Tapi kaum wanita juga mengalami lonjakan prolaktin ketika sedang orgasme, bahkan tidak sedang mengalami ovulasi. Penelitian mengungkapkan bahwa orgasme kaum wanita dan hormon yang terpancar berbarengan pada saat orgasme merupakan peninggalan leluhur manusia terkait fungsi reproduksi, karena sebenarnya manusia dan mamalia berahim lainnya mengalami pembuahan secara spontan.
Ketika ovulasi rangsangan berubah menjadi ovulasi spontan, maka orgasme kaum wanita bisa untuk keperluan lain walaupun tidak lagi jelas perannya dalam reproduksi manusia.
Wagner dan Pavliev juga mendapati bahwa ketika ovulasi tidak lagi berkaitan dengan orgasme, maka klitoris juga tidak lagi berada dalam liang vagina.
"Orgasme kaum wanita itu, secara evolusioner, mirip seperti usus buntu. Artinya, bisa dipergunakan untuk suatu hal, tapi tidak jelas apakah ada fungsi selain ikatan psikologis antara pasangan," kata Wagner.
Wagner membandingkan orgasme kaum wanita dengan kemampuan manusia untuk menikmati musik dan aspek-aspek sejenisnya dalam kehidupan. Katanya, "Ternyata nilai sesuatu yang mampu terjadi pada tubuh manusia tidak serta-merta harus fungsional."

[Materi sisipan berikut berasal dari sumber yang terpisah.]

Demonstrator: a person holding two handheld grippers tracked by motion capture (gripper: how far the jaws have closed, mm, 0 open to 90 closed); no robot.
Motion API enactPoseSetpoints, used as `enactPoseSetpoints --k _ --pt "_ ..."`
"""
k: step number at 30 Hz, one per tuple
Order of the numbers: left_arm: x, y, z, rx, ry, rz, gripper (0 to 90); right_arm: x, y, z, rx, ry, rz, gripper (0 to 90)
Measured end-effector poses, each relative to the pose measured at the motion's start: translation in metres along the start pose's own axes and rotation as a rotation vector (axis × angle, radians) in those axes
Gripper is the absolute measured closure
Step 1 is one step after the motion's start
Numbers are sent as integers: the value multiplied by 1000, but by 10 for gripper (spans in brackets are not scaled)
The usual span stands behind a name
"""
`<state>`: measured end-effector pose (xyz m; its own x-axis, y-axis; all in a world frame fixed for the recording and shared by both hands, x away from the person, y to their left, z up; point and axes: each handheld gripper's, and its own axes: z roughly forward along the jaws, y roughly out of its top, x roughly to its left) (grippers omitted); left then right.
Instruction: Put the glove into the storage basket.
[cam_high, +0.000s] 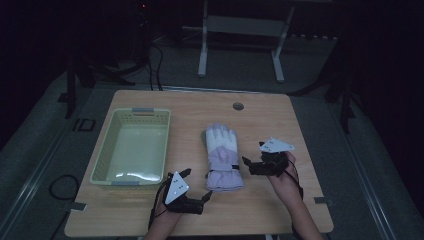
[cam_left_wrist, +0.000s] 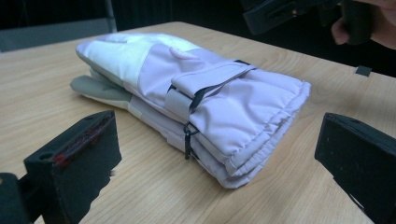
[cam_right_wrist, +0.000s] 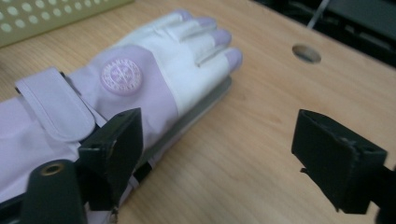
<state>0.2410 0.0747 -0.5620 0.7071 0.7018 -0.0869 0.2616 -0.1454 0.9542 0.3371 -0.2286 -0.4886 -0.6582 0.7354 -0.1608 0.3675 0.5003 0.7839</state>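
Observation:
A pair of lilac and white gloves lies stacked in the middle of the wooden table, fingers pointing away and cuffs toward the person. My left gripper is open just in front of and left of the cuffs; in the left gripper view the cuff end of the gloves lies between and beyond its jaws. My right gripper is open at the gloves' right side, its near jaw beside the wrist strap of the gloves. Neither gripper holds anything.
A pale green plastic basket stands empty on the left of the table, its wall also in the right gripper view. A round cable hole sits near the far edge. A white stand is on the floor beyond.

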Motion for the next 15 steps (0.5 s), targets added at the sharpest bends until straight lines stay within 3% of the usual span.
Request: enactPoseSetpoints --k 3,10,13,15 --pt "2 6 3 -8 -31 -69 3 -2 0 1 9 8 11 133" --pt "3 22 12 25 -35 -84 3 -3 1 1 -81 5 -59 137" --pt "5 34 19 57 -29 -82 3 -6 4 3 -22 -15 3 135" --pt "6 44 24 84 -17 -66 3 -10 5 2 -43 45 84 115"
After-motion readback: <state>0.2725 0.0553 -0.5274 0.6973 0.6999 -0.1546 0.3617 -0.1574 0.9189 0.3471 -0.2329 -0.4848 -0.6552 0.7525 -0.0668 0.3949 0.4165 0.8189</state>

Orgasme kaum wanita telah berkembang lebih dari perannya di masa purba, tapi masih bisa mempercepat ovulasi pada manusia, asalkan ovulasinya terjadi dalam satu jam sesudahnya, demikian menurut Wagner.
Advertisement
Lalu Apa Berikutnya?
Walaupun telah kehilangan fungsi biologisnya, orgasme kaum wanita akan tetap ada. Demikianlah adanya, karena sebenarnya klitoris dan penis berkembang dari bagian yang sama pada saat manusia masih sebagai janin.
Kata Wagner, "Kalau klitoris lenyap sepanjang evolusi, maka demikian juga dengan penis." Padahal, tanpa penis, tidak mungkin sperma bisa secara alamiah memasuki tubuh wanita.
Artinya, kalau tidak ada penis, kita terpaksa mengandalkan prosedur kedokteran seperti IVF dan inseminasi buatan untuk memastikan kelangsungan manusia.
Kaum pria juga memiliki puting susu karena alasan yang sama. Puting susu pada kaum pria adalah peninggalan dari tahap sebelumnya selama perkembangan janin dan tidak ada fungsi selain penambahan kenikmatan seksual. Namun demikian, puting susu tidak bisa dienyahkan dari kaum wanita.
Apa Maknanya Semua Ini?
Yang jelas, manusia di masa kini melakukan seks untuk alasan-alasan yang lebih jauh daripada sekedar reproduksi.
Caroline Pukall, profesor psikologi dan penulis seksualitas manusia dari Queen’s University, mengatakan, "Penelitian ini adalah cara pandang baru tentang mengapa kaum wanita memiliki orgasme, tapi saya berpendapat bahwa kita tidak akan pernah mengerti sepenuhnya."
Kebutuhan-kebutuhan mendasar kita telah terpenuhi dan "kita mampu melakukan lebih daripada sekedar mencoba menyintas," kata Pukall yang juga adalah seorang ahli terapi seks.
Menurutnya, manusia sekarang ini malah mencoba membatasi kesuburannya dan bukannya mencoba agar hamil. Cukup banyak orang yang memilih untuk tidak memiliki anak, demikian juga halnya dengan senggama di antara pasangan sejenis yang ternyata tetap melibatkan orgasme.
Ia menambahkan,"Argumennya cerdas dan menarik, tapi tidak menjelaskan dorongan dan kebutuhan manusia untuk membangun ikatan (bonding)."
Pada akhirnya, orgasme kaum wanita telah berkembang dari sekedar membantu kita reproduksi, tapi tetap menjadi bagian penting dalam seks karena orgasme membuat wanita merasa nyaman dan memperkuat ikatan di antara pasangan.
Kata Wagner, "Segala sesuatu dalam kehidupan ini ternyata jauh lebih kompleks daripada yang kita bisa pahami."